• Work to be completed:
Pictures aside, print all of the data below exactly as written.

• Provided data:
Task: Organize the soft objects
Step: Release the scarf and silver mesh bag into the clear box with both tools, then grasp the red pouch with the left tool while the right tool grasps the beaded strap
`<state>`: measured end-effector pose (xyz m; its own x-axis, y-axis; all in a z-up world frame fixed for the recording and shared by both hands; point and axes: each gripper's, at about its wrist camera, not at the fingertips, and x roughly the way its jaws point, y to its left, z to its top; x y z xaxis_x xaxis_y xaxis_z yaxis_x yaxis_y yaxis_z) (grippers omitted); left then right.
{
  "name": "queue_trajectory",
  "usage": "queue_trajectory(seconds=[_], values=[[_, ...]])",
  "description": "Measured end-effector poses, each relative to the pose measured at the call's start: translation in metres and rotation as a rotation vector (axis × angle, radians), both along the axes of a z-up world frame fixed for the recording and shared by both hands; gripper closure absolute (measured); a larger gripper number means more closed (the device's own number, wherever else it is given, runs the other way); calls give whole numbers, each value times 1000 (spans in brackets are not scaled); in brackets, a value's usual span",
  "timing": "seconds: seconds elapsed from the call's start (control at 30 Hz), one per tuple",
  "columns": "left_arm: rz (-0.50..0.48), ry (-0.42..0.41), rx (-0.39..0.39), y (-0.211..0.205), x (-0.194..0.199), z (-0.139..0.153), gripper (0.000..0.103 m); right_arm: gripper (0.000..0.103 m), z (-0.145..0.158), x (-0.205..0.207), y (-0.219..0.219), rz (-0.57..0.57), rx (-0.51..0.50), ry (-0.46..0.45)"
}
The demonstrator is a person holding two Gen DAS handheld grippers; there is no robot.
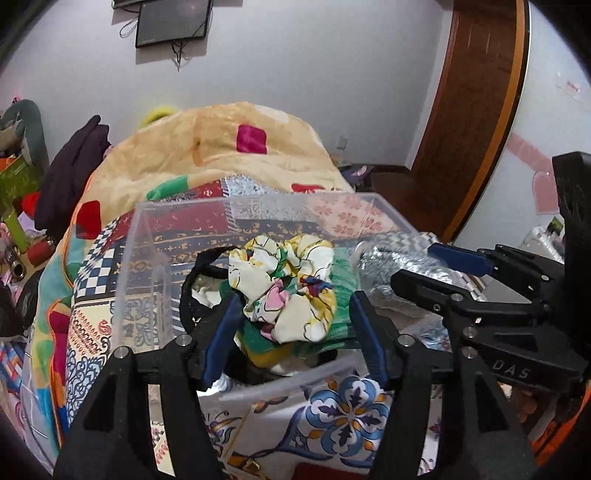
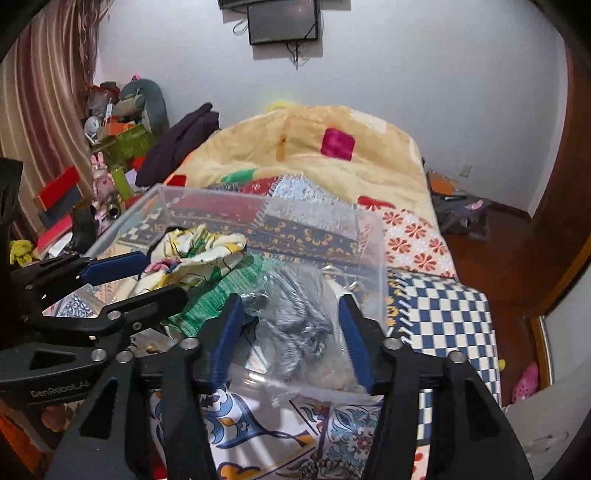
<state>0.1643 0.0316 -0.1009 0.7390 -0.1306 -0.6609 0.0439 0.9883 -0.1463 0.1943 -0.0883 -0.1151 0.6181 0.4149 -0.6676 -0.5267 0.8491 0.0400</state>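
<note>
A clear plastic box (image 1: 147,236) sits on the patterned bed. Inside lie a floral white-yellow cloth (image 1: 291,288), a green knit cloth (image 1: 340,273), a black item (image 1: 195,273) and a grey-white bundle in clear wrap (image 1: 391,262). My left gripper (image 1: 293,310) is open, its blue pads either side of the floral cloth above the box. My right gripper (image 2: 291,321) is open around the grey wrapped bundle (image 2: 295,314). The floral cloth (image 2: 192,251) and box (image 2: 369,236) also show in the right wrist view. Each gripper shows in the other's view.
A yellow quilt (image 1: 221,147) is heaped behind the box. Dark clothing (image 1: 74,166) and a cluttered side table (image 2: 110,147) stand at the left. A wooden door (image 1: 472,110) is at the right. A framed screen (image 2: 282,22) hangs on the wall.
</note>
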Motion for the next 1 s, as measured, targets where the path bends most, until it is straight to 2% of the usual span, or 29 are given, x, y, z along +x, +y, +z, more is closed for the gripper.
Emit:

• Written solution:
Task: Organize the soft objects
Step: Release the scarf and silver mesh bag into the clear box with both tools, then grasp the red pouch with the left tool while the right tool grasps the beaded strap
`<state>`: measured end-effector pose (xyz m; its own x-axis, y-axis; all in a z-up world frame fixed for the recording and shared by both hands; point and axes: each gripper's, at about its wrist camera, not at the fingertips, and x roughly the way its jaws point, y to its left, z to its top; x y z xaxis_x xaxis_y xaxis_z yaxis_x yaxis_y yaxis_z) (grippers omitted); left then right.
{
  "name": "queue_trajectory",
  "usage": "queue_trajectory(seconds=[_], values=[[_, ...]])",
  "description": "Measured end-effector poses, each relative to the pose measured at the call's start: translation in metres and rotation as a rotation vector (axis × angle, radians), both along the axes of a z-up world frame fixed for the recording and shared by both hands; gripper closure absolute (measured); a larger gripper number means more closed (the device's own number, wherever else it is given, runs the other way); calls give whole numbers, each value times 1000 (spans in brackets are not scaled); in brackets, a value's usual span",
  "timing": "seconds: seconds elapsed from the call's start (control at 30 Hz), one per tuple",
  "columns": "left_arm: rz (-0.50..0.48), ry (-0.42..0.41), rx (-0.39..0.39), y (-0.211..0.205), x (-0.194..0.199), z (-0.139..0.153), gripper (0.000..0.103 m); right_arm: gripper (0.000..0.103 m), z (-0.145..0.158), x (-0.205..0.207), y (-0.219..0.219), rz (-0.57..0.57), rx (-0.51..0.50), ry (-0.46..0.45)"
}
The demonstrator is a person holding two Gen DAS handheld grippers; there is no robot.
<state>0.1643 0.0316 -0.1009 0.7390 -0.1306 -0.6609 0.0439 0.9883 -0.1463 0.1943 -0.0883 -0.1151 0.6181 0.4149 -0.6676 -0.5267 0.8491 0.0400</state>
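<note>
A clear plastic box (image 1: 147,236) sits on the patterned bed. Inside lie a floral white-yellow cloth (image 1: 291,288), a green knit cloth (image 1: 340,273), a black item (image 1: 195,273) and a grey-white bundle in clear wrap (image 1: 391,262). My left gripper (image 1: 293,310) is open, its blue pads either side of the floral cloth above the box. My right gripper (image 2: 291,321) is open around the grey wrapped bundle (image 2: 295,314). The floral cloth (image 2: 192,251) and box (image 2: 369,236) also show in the right wrist view. Each gripper shows in the other's view.
A yellow quilt (image 1: 221,147) is heaped behind the box. Dark clothing (image 1: 74,166) and a cluttered side table (image 2: 110,147) stand at the left. A wooden door (image 1: 472,110) is at the right. A framed screen (image 2: 282,22) hangs on the wall.
</note>
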Motion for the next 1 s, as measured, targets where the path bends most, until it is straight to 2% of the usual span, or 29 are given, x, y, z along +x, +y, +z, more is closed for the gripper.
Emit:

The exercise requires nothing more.